In his paper, Dinardi (2020) states that ARIMA models will not always be the most significant predictors of financial time series aspects. Hence, many studies use the ARCH or GARCH class of models to address concerns that ARIMA models could not handle. Next, the threshold GARCH (TGARCH) model. Gabriel (2012) researched to evaluate the forecasting performance of the GARCH model by using data from Romania (BET Index) and discovered that the TGARCH model is the most accurate in forecasting volatility. Next, in forecasting using ARIMA-GARCH models, static and dynamic forecasts will be applied. Dynamic forecast or n-step ahead forecast, for the model to compute the first forecasted value, the actual lagged value of Y will be used (Dritsaki, 2018).
Then, the danger of unanticipated changes in prices or the log-return rate within a certain period is measured by Value at Risk (VaR) (Li, 2016). Under normal market conditions, the VaR is defined as the highest predicted possible loss on a portfolio over a particular time horizon for a given confidence interval (Jorion, 2002).
2.1 Problem Statement
COVID-19 pandemic outbreaks have a significant impact on Malaysia's numerous industries, particularly the healthcare sector. In the current domestic and international economic climate, IHH stock values have been volatile, making it extremely difficult for investors to understand the direction of healthcare stock prices. Is the price of a stock predictable? Furthermore, because of the volatile nature of stock prices of IHH during COVID-19, investors need to know whether they will benefit from investing in IHH. The economic community can consider forecasting stock price fluctuation as a reference point in comprehending stock price fluctuation. It can assist the investor of IHH in gaining an ideal advantage in searching for a low price at the time of purchase and a high price at the time of a sale during this pandemic.

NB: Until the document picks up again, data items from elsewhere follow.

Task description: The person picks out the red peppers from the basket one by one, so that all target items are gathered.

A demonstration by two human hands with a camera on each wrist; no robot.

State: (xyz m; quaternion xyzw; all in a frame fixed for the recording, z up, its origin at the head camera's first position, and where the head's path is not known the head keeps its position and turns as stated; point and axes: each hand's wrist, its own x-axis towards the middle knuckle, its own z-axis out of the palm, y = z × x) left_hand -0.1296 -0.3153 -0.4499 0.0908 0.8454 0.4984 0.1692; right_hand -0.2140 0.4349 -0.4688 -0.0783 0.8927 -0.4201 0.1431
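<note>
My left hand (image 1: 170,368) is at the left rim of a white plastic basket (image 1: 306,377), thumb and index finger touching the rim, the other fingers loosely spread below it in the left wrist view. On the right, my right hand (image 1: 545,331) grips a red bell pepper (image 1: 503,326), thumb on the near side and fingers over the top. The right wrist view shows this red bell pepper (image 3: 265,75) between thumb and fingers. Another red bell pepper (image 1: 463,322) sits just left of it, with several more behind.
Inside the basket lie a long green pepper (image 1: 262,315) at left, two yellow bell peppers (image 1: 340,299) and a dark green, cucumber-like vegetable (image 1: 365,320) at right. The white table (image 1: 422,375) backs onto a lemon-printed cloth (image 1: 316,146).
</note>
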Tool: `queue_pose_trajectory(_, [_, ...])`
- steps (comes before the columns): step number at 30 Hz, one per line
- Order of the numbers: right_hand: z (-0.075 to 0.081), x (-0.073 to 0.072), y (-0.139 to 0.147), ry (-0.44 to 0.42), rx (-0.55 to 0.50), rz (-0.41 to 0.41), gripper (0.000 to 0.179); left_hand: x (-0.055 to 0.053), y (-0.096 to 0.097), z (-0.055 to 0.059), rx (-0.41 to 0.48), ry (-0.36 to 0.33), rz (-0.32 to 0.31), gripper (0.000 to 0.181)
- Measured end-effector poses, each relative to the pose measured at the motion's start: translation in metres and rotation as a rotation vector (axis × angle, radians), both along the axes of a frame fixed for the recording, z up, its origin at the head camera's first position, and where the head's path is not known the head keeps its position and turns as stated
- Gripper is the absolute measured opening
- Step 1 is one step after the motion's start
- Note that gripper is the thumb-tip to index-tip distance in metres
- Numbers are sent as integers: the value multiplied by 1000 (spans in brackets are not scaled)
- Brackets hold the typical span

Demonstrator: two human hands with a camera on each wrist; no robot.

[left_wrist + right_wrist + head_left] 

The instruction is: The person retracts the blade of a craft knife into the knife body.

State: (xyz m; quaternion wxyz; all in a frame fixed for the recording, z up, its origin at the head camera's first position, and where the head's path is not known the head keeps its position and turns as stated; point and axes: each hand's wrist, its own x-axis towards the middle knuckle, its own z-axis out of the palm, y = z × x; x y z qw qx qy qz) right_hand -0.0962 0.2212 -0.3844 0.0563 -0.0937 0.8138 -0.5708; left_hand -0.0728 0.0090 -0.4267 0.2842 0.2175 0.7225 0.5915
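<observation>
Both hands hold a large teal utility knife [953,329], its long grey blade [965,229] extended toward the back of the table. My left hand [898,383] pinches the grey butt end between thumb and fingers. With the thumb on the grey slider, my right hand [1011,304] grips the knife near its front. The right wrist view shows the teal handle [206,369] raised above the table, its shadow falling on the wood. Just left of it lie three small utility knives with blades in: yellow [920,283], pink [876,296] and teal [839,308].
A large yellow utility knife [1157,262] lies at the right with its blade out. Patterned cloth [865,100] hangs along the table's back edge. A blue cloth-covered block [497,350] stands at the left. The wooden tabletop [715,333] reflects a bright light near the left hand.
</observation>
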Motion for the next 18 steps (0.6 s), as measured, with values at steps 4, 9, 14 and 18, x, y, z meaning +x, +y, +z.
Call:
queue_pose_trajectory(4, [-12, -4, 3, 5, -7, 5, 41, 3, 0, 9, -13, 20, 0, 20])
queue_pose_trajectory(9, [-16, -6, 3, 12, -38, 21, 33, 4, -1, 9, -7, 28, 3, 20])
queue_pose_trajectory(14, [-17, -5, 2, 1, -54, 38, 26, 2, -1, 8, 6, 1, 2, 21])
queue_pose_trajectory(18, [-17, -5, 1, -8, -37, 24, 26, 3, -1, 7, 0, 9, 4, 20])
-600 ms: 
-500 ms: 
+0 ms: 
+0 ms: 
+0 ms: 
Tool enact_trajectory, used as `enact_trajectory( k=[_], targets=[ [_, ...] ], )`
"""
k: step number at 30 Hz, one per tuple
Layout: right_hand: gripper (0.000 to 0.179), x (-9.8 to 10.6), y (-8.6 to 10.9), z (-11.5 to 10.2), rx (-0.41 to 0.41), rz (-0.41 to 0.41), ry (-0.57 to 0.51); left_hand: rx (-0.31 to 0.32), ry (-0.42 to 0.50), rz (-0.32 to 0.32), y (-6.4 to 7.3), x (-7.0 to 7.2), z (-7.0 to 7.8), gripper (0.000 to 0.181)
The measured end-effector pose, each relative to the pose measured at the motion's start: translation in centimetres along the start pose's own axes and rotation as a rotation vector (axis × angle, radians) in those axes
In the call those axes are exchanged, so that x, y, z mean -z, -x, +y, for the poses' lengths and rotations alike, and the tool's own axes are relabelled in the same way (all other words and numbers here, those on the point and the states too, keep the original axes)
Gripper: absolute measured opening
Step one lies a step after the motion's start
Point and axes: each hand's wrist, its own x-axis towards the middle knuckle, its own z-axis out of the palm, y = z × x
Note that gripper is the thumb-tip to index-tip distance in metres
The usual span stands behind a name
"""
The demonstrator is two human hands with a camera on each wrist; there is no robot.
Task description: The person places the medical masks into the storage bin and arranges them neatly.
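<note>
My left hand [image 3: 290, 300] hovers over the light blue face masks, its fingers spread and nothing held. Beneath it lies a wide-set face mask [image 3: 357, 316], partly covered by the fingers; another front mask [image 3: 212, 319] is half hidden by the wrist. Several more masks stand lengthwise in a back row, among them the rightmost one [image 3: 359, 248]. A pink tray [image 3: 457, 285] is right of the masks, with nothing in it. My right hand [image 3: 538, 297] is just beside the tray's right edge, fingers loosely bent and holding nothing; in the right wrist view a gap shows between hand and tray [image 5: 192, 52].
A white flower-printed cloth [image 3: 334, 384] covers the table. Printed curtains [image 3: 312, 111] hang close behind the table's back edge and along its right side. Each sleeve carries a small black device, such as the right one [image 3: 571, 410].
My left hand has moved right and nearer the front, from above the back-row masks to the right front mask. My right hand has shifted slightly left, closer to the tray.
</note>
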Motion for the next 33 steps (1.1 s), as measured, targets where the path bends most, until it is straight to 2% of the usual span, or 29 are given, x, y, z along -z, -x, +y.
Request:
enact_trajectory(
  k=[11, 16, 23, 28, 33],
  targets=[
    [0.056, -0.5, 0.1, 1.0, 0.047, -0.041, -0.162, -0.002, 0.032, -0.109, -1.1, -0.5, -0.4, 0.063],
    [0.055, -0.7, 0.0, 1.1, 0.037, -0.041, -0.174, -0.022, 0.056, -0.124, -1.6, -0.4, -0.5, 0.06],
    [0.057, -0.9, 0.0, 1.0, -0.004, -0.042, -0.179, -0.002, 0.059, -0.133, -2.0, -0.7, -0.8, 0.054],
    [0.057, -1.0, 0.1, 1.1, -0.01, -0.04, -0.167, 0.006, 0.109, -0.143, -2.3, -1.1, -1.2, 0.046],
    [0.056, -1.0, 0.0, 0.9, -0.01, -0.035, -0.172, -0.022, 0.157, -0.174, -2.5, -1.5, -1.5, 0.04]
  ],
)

Aside from that, investors frequently face various real-world trading restrictions, necessitating the creation of portfolios that adhere to trading restrictions (Lwin et al., 2017). Furthermore, many risk management systems for trading operations are too expensive to implement, making them out of reach for smaller pension funds in terms of capital and personnel. This emphasizes the importance of examining the practical concerns that institutional investors must make when developing a VaR-based risk management plan (Lwin et al., 2017).
3. Method 3.1 Materials
The dataset will be historical data of IHH stock price, and the R software were utilised to construct the processes.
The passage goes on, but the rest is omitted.